Ovarian Carcinoma Clinical Trial

Official title:
Phase II Double Blind Randomized Trial Evaluating the Biologic Effect of Levonorgestrel on the Double Blind Randomized Trial Evaluating the Biologic Effect of Levonorgestrel on the Ovarian Epithelium in Women at High Risk for Ovarian Cancer

Clinical Trial Summary

This randomized phase II trial is studying how well levonorgestrel works in preventing ovarian cancer in patients at high risk for ovarian cancer. Chemoprevention is the use of certain drugs to keep cancer from forming. The use of levonorgestrel may prevent ovarian cancer.

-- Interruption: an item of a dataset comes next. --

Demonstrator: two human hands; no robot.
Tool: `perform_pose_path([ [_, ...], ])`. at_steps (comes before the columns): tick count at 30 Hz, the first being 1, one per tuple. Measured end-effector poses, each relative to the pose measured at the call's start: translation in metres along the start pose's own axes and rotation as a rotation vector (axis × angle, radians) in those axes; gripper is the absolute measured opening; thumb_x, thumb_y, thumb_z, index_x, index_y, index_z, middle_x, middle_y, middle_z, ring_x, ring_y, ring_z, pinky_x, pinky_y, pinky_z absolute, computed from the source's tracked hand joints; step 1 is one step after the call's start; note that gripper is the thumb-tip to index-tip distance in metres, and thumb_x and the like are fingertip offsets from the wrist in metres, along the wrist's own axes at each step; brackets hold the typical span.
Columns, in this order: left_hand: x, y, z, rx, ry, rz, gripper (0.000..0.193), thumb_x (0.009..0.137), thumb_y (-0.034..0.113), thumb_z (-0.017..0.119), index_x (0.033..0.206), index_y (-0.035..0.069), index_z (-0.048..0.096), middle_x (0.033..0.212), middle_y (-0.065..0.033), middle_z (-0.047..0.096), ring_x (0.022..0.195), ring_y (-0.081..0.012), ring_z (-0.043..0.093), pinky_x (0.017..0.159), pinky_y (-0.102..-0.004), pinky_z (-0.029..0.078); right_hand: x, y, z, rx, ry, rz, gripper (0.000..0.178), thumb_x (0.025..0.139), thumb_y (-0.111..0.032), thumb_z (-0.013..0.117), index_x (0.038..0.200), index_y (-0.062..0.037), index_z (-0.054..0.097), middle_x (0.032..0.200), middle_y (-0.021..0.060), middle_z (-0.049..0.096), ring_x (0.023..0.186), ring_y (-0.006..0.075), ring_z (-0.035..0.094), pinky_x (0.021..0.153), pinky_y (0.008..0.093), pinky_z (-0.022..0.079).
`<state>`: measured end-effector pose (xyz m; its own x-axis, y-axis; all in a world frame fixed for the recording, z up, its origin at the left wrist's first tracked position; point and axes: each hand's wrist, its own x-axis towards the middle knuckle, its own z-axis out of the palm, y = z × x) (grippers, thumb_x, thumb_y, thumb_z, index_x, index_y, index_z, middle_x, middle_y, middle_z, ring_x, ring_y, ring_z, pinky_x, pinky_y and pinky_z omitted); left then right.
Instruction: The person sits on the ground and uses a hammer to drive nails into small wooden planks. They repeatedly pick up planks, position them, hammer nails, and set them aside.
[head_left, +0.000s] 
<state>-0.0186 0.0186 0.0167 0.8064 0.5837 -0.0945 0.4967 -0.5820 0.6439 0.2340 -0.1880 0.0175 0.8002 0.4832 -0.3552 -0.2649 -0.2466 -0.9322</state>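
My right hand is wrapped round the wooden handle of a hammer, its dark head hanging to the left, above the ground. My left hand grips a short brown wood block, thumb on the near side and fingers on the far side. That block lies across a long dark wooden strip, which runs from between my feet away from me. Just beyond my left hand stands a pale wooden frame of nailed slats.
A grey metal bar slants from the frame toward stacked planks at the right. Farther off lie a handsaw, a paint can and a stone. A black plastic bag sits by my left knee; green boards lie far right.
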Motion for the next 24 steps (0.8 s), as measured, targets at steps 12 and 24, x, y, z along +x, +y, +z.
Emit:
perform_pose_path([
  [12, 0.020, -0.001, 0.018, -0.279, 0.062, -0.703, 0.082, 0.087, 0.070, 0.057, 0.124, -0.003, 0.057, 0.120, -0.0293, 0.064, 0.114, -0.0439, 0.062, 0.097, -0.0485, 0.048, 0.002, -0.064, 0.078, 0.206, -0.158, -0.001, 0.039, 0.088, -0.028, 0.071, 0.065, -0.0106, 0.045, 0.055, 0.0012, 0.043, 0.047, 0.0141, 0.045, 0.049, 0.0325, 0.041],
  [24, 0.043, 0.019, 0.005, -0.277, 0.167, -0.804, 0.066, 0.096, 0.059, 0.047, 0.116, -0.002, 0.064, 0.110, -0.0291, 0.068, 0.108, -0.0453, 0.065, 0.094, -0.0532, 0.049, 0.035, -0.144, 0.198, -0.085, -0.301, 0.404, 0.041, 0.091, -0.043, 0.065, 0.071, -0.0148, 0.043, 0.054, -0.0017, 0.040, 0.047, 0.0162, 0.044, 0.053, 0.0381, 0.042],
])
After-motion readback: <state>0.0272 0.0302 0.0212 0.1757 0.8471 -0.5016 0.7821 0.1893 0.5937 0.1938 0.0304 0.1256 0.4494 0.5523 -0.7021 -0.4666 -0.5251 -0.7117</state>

Clinical Trial Description

PRIMARY OBJECTIVES:

I. Determine the impact of levonorgestrel on the relative frequency of apoptosis in the ovarian epithelium of patients at high risk for ovarian cancer.

SECONDARY OBJECTIVES:

I. Estimate the impact of this drug on proliferation and transforming growth factor-beta (TGF-beta) expression in the ovarian epithelium of these patients.

II. Assess the safety of this drug in these patients.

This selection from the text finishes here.